Except for the images, repeat the entries below word for word.

## Stored records
_____

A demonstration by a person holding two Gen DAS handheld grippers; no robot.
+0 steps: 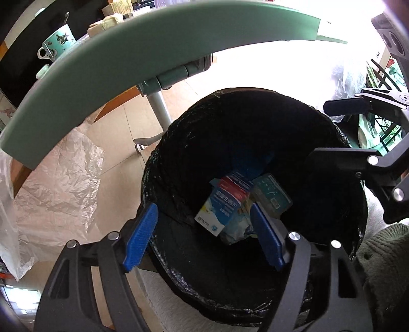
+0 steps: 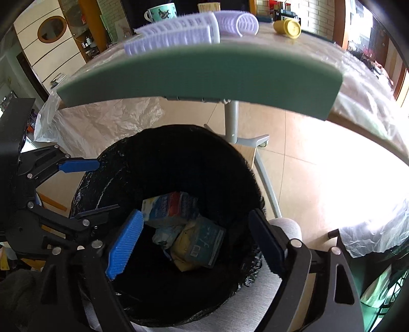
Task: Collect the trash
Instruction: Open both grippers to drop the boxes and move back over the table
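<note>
A bin with a black liner (image 1: 179,163) (image 2: 115,158) stands on the floor under the green table edge. Inside lie a blue-and-white carton (image 1: 225,204) (image 2: 168,206), a teal packet (image 1: 273,196) (image 2: 204,242) and crumpled wrappers. My left gripper (image 1: 204,235) is open and empty above the bin's mouth; it also shows in the right wrist view (image 2: 87,189). My right gripper (image 2: 194,242) is open and empty above the bin; it also shows in the left wrist view (image 1: 329,127).
The green table edge (image 1: 107,66) (image 2: 199,74) overhangs the bin. On the table are lilac hair rollers (image 2: 194,28), a yellow bottle (image 2: 287,28) and a patterned mug (image 1: 57,42) (image 2: 162,11). A grey table leg (image 2: 232,120) and clear plastic sheeting (image 1: 56,184) are nearby.
</note>
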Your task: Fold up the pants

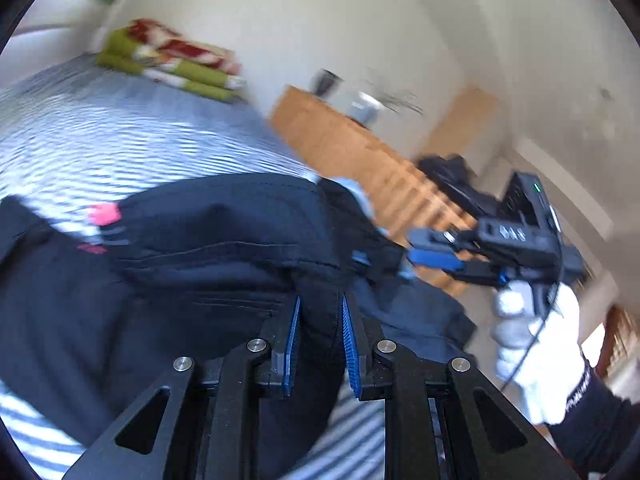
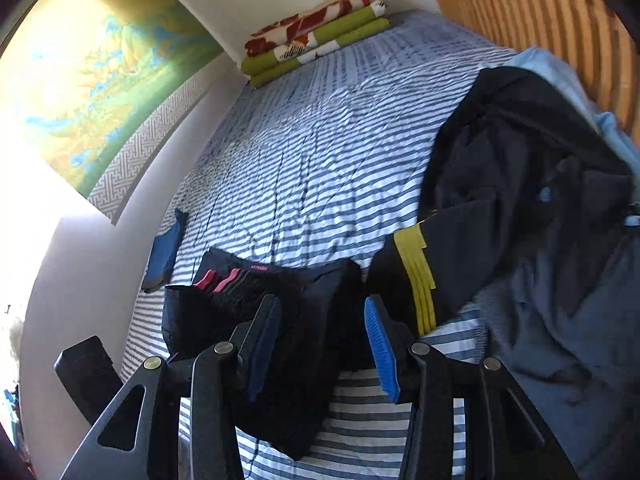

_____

## RESULT FOR THIS TASK
A demonstration by a person holding two Gen DAS handheld grippers; no robot.
+0 steps: 
+0 steps: 
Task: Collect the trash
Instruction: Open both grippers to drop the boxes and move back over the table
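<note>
A bin with a black liner (image 1: 179,163) (image 2: 115,158) stands on the floor under the green table edge. Inside lie a blue-and-white carton (image 1: 225,204) (image 2: 168,206), a teal packet (image 1: 273,196) (image 2: 204,242) and crumpled wrappers. My left gripper (image 1: 204,235) is open and empty above the bin's mouth; it also shows in the right wrist view (image 2: 87,189). My right gripper (image 2: 194,242) is open and empty above the bin; it also shows in the left wrist view (image 1: 329,127).
The green table edge (image 1: 107,66) (image 2: 199,74) overhangs the bin. On the table are lilac hair rollers (image 2: 194,28), a yellow bottle (image 2: 287,28) and a patterned mug (image 1: 57,42) (image 2: 162,11). A grey table leg (image 2: 232,120) and clear plastic sheeting (image 1: 56,184) are nearby.
</note>
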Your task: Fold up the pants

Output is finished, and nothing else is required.